* MATERIAL FOR THIS TASK:
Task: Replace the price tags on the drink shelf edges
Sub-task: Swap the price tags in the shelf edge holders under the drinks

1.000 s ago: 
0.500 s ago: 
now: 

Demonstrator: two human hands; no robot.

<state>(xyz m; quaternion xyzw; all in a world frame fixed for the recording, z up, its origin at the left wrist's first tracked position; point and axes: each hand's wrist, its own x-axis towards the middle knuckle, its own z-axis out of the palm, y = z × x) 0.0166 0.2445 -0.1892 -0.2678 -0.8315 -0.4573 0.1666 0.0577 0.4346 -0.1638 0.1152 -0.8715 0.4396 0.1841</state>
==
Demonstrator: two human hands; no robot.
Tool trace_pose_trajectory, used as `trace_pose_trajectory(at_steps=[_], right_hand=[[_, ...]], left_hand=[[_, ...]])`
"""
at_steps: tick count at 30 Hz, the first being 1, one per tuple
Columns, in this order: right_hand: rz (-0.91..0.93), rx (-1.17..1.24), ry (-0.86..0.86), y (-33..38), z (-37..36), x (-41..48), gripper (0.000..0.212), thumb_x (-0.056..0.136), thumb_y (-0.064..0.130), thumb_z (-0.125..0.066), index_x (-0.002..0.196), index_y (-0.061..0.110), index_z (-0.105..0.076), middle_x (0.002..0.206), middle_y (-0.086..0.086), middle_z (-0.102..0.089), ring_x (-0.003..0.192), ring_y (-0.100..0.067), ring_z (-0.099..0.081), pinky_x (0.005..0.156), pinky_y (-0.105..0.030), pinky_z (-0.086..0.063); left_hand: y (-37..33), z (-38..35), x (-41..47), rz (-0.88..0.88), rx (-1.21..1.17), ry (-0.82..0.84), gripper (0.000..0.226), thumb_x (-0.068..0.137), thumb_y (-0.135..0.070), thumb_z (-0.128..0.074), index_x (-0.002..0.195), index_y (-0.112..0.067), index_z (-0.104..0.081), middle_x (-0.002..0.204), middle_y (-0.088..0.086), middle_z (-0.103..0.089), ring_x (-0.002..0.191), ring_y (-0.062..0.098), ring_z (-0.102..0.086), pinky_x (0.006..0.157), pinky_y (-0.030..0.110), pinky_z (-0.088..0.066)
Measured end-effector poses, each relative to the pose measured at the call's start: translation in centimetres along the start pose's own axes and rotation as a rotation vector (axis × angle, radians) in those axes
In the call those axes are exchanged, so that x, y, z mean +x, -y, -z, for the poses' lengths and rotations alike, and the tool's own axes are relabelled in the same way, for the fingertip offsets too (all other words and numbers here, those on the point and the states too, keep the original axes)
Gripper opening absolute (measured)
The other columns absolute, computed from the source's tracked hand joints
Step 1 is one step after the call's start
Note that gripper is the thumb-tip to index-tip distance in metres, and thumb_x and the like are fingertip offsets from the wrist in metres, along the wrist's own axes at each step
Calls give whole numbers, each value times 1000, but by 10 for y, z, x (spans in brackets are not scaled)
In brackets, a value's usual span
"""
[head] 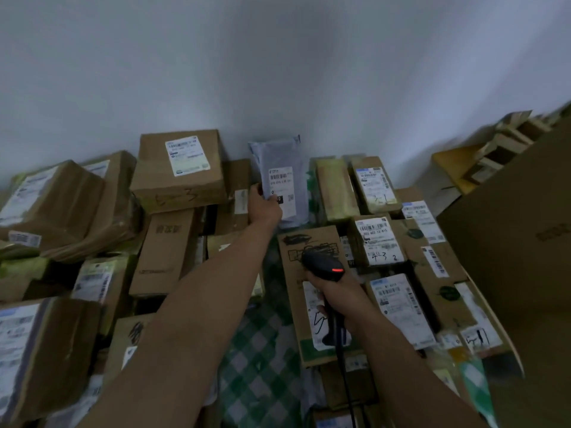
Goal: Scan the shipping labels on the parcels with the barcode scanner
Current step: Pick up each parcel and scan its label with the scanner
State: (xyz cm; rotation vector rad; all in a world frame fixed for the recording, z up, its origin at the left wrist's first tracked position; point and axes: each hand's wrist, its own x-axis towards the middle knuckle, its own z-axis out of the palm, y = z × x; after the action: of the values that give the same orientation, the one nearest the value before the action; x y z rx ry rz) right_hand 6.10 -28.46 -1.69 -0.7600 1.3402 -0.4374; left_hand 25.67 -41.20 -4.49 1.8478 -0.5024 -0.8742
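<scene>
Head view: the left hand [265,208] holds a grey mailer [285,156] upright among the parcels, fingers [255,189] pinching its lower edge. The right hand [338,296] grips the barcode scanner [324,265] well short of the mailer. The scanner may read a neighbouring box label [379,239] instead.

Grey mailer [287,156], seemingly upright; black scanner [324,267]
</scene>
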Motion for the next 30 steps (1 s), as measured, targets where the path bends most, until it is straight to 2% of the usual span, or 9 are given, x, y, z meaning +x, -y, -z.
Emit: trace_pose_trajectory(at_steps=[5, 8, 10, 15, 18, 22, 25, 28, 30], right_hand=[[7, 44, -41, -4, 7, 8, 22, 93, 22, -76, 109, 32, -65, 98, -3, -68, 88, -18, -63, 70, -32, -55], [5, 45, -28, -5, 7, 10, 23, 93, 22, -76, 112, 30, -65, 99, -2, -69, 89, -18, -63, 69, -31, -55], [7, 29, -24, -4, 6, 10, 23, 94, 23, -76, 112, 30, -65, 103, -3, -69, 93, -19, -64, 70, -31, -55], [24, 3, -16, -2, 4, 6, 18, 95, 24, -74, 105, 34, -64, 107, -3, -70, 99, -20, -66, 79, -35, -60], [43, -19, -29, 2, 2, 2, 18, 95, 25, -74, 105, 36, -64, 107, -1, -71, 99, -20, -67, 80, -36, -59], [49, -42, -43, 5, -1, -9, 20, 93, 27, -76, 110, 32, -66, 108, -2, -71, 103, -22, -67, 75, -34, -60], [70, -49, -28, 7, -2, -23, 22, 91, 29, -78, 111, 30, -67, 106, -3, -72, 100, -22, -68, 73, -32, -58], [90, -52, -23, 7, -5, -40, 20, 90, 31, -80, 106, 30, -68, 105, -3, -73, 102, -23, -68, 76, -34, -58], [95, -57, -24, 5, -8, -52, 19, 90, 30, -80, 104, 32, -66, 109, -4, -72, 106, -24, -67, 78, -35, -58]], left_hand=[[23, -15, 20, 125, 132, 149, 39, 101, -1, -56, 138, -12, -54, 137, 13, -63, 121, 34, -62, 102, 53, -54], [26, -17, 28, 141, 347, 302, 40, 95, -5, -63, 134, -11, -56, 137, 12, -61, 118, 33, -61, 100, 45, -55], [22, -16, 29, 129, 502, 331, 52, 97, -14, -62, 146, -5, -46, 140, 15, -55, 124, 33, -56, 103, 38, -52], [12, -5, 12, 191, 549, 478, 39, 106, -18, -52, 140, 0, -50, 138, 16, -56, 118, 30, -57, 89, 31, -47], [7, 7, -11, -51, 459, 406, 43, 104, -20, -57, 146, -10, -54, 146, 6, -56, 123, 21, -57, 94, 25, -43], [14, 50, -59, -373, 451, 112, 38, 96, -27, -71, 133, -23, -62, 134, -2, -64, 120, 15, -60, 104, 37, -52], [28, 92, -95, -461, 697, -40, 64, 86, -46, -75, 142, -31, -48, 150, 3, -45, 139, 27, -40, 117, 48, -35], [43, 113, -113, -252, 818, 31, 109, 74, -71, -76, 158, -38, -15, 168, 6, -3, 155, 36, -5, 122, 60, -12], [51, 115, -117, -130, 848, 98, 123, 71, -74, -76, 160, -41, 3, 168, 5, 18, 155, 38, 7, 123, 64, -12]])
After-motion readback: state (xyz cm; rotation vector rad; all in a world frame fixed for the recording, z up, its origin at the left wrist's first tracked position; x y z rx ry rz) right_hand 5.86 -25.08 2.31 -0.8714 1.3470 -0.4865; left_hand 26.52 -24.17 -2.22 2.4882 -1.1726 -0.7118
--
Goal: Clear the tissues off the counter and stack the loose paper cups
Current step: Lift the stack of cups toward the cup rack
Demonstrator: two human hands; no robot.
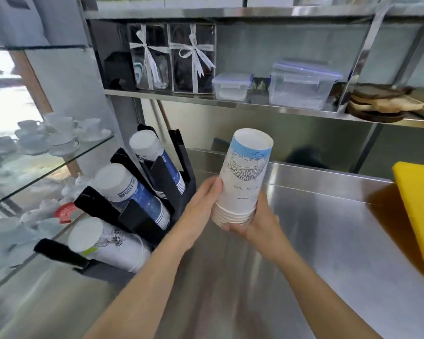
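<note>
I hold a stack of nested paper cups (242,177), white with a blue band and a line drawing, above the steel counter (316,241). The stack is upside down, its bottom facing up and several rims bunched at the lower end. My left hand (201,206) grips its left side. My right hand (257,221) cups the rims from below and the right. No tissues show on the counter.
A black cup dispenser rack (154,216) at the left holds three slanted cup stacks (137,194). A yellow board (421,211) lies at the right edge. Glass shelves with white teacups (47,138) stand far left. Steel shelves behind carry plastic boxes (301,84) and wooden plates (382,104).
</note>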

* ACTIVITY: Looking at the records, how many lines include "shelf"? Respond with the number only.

* RESPONSE AREA: 2